Paul King updated GROOVY-3525:
------------------------------
    Fix Version/s:     (was: 3.0.0)
                   3.0.0-alpha-1

> Null-safe dereference operator not available for subscript operator access to properties or array/list elements
> ---------------------------------------------------------------------------------------------------------------
>
>                 Key: GROOVY-3525
>                 URL: https://issues.apache.org/jira/browse/GROOVY-3525
>             Project: Groovy
>          Issue Type: Bug
>          Components: groovy-runtime
>    Affects Versions: 1.6, 1.6.1, 1.6.2, 1.6.3, 2.4.0-beta-4
>            Reporter: Marc Palmer
>            Assignee: Daniel Sun
>            Priority: Major
>             Fix For: 3.0.0-alpha-1
>
>
> The null-safe deref operator causes compiler errors if it is used with the subscript operator.
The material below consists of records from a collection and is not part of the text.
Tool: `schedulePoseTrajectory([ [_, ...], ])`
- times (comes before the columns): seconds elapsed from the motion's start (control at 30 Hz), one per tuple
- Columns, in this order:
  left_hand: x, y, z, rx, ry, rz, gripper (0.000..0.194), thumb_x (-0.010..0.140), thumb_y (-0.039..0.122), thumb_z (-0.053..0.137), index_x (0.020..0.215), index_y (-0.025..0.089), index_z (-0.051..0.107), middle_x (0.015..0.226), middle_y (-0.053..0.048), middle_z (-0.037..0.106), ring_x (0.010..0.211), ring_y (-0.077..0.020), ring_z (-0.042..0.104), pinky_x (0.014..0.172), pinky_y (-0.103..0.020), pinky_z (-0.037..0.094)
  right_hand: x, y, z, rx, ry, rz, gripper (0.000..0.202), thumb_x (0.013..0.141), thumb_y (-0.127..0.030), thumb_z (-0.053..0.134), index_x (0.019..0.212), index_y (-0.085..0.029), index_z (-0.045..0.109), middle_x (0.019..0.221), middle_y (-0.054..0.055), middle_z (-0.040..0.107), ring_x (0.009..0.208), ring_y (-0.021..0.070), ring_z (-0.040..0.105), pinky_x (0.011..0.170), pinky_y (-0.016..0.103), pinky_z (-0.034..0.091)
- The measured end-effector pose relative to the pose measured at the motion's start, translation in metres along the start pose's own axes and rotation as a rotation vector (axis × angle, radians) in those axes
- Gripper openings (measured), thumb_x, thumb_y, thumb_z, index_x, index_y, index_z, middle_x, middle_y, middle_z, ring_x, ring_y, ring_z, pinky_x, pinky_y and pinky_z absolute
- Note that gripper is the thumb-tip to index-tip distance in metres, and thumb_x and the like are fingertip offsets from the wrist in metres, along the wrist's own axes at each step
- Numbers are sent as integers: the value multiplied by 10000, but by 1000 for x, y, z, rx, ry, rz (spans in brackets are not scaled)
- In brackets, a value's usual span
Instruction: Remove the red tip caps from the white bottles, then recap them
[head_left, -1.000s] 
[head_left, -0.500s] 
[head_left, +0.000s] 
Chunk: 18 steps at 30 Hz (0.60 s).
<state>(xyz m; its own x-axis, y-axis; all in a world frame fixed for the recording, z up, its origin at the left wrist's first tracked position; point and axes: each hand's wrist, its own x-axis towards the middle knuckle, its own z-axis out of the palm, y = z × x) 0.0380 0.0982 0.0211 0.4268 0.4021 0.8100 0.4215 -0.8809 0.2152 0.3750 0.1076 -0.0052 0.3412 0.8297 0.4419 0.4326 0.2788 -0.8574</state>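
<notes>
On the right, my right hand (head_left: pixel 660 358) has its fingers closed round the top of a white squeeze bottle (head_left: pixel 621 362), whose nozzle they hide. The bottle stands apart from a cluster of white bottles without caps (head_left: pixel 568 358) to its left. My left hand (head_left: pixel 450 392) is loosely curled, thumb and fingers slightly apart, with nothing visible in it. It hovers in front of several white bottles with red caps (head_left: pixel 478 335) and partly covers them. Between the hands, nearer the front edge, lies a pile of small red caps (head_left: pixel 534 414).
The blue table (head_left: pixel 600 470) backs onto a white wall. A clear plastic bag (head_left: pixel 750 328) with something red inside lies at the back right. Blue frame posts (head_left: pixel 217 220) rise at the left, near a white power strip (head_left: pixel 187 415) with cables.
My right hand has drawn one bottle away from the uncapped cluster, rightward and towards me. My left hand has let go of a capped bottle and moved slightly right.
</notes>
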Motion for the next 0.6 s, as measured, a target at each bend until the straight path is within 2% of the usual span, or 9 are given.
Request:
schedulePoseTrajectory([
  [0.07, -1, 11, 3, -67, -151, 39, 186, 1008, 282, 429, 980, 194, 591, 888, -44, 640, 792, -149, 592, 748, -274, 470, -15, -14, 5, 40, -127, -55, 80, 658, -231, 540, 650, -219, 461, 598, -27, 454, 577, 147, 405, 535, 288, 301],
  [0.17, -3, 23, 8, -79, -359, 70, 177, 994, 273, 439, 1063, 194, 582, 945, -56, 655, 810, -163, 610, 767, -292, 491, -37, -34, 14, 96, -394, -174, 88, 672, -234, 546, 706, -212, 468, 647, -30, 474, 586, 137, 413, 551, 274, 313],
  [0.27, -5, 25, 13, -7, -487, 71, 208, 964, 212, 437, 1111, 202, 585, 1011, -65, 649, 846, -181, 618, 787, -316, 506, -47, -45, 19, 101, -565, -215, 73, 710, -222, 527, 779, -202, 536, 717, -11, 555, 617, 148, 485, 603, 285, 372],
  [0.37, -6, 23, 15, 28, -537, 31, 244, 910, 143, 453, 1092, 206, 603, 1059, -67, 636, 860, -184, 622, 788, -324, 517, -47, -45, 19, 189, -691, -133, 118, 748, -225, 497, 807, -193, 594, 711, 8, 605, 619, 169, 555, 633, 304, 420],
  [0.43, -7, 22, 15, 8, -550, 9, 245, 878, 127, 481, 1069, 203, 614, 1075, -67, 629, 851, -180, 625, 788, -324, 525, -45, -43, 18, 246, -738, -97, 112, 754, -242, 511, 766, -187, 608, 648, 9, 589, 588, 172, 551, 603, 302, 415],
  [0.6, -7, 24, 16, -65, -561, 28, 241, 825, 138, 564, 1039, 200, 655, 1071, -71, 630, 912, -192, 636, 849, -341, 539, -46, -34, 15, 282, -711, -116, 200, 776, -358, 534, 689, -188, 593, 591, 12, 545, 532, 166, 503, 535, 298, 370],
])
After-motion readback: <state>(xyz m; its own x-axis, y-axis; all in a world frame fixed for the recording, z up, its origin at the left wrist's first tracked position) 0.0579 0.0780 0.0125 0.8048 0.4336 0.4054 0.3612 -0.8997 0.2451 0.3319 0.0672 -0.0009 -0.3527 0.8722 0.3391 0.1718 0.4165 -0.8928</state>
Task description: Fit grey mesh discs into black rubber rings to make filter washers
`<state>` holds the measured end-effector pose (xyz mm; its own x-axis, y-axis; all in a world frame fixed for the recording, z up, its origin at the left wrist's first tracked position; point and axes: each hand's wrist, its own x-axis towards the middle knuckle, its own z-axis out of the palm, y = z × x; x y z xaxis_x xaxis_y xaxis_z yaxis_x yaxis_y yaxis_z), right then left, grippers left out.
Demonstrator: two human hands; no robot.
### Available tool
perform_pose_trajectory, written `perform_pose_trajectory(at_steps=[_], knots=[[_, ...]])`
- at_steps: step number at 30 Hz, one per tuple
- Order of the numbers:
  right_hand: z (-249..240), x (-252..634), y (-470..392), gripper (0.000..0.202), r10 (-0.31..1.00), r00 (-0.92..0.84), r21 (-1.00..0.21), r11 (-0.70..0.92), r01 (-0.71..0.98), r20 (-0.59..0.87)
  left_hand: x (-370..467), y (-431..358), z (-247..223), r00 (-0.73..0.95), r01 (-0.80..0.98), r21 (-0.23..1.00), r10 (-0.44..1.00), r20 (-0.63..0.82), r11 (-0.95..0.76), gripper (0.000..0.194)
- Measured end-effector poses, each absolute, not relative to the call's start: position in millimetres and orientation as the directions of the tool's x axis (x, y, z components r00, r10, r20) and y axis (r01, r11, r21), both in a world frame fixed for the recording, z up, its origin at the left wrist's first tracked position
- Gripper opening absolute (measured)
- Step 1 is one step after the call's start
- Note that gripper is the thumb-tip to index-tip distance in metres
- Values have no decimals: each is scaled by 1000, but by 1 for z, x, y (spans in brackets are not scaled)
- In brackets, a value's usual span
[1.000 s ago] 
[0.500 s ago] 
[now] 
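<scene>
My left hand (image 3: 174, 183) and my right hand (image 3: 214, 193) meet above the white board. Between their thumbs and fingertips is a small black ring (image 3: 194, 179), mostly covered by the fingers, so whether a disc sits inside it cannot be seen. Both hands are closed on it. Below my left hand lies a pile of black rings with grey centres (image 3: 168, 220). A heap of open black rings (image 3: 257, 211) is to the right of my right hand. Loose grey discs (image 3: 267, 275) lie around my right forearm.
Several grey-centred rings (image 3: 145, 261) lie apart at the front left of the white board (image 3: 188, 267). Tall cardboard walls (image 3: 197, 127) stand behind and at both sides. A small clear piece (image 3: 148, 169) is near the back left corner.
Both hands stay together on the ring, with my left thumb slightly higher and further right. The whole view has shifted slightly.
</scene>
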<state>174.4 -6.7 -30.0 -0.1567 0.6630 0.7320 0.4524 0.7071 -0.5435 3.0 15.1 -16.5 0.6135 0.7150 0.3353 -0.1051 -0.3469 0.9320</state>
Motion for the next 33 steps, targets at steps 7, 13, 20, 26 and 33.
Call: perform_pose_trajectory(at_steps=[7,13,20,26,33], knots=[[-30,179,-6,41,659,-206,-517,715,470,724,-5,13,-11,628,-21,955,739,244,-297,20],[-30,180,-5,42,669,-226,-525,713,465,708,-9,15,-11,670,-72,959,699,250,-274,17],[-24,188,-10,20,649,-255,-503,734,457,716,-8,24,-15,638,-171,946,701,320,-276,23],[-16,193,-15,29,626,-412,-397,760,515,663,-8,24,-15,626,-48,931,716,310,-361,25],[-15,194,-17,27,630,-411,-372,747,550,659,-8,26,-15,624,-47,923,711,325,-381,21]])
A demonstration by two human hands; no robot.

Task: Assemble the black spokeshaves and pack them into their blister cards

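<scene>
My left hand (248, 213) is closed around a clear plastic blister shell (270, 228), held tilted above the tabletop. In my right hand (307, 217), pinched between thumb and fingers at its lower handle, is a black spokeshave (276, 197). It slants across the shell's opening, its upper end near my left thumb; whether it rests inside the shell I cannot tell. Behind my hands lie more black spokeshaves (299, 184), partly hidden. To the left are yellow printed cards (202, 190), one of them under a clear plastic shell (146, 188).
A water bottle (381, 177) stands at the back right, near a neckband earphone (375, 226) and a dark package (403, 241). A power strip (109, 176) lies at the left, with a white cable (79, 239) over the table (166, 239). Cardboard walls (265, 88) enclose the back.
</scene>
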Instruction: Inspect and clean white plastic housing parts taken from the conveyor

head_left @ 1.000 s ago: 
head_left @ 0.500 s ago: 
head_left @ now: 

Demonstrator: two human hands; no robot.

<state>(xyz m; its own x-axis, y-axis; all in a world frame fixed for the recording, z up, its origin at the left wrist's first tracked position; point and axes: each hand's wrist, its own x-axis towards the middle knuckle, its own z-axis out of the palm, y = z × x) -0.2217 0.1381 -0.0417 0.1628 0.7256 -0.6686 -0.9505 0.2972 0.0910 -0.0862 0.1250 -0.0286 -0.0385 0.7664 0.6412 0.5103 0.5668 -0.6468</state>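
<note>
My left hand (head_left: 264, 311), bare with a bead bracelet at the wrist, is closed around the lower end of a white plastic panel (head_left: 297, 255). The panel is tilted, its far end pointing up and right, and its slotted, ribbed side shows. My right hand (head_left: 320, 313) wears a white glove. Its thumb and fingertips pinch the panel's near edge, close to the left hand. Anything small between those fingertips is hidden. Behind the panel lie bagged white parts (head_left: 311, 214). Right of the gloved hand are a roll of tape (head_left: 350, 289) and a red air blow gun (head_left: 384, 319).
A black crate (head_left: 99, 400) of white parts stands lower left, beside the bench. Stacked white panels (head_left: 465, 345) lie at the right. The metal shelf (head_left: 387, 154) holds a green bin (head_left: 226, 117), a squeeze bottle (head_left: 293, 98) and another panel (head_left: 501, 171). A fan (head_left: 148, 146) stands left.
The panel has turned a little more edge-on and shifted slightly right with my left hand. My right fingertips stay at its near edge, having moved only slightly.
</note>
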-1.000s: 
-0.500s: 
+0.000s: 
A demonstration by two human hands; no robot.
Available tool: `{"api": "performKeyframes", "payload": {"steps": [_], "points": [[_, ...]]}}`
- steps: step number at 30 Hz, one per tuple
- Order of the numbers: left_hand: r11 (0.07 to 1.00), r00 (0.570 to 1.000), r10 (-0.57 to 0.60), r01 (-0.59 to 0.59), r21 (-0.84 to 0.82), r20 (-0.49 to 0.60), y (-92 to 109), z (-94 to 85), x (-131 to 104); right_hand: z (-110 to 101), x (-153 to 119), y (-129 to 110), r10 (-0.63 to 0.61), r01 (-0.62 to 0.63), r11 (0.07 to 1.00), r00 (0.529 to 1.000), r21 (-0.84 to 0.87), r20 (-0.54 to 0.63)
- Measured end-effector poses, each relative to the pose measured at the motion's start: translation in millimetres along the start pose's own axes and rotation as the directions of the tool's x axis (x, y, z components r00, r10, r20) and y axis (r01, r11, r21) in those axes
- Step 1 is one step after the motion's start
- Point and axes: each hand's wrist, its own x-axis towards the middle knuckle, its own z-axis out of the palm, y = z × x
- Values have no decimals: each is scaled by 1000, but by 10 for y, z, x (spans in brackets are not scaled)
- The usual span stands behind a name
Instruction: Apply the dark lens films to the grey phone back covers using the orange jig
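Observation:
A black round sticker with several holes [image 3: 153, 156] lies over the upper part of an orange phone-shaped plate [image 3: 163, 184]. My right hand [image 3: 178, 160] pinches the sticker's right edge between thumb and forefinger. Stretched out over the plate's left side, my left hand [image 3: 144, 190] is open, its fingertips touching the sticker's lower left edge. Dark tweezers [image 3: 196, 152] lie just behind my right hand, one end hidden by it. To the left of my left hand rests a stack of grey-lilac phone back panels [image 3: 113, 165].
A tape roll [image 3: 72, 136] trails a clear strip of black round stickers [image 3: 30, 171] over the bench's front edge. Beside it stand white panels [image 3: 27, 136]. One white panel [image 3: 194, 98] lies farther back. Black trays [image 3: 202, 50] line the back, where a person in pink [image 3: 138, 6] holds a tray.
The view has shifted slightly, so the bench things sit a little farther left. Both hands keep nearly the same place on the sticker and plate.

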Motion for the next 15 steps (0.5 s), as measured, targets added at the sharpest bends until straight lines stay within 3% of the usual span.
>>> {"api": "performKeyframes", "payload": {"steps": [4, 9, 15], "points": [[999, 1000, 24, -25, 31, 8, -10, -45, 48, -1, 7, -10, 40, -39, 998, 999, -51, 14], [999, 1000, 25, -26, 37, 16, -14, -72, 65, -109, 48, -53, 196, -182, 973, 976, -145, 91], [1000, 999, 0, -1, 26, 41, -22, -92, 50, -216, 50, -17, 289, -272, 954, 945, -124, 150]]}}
> Take the following example:
> {code}
> def obj = [name:'Marc Palmer', occupation:'Whining user', ]
> println obj?.name
> {code}
> This is fine. However if you want to use the subscript operator for property access:
> {code}
> def obj = [name:'Marc Palmer', occupation:'Whining user', ]
> def propName = 'name'
> println obj?[propName]
> {code}
> You get errors. Of course you can workaround this with:
> {code}
> def obj = [name:'Marc Palmer', occupation:'Whining user', ]
> def propName = 'name'
> println obj?.getAt[propName]
> println obj?."$propName"
> {code}
> But this is quite ugly if you are in a situation where you need/want to use subscript, and also if this is done properly then we also get nullsafe deref of arrays, lists and sets, especially if they are nested:
> {code}
> def myList = null
> println myList?[0]?['name']
> {code}
> Without this you have to write the equivalent of:
> {code}
> def myList = null
> println myList?.getAt(0)?.getAt('name')
> {code}
> Can't Groovy do this for us?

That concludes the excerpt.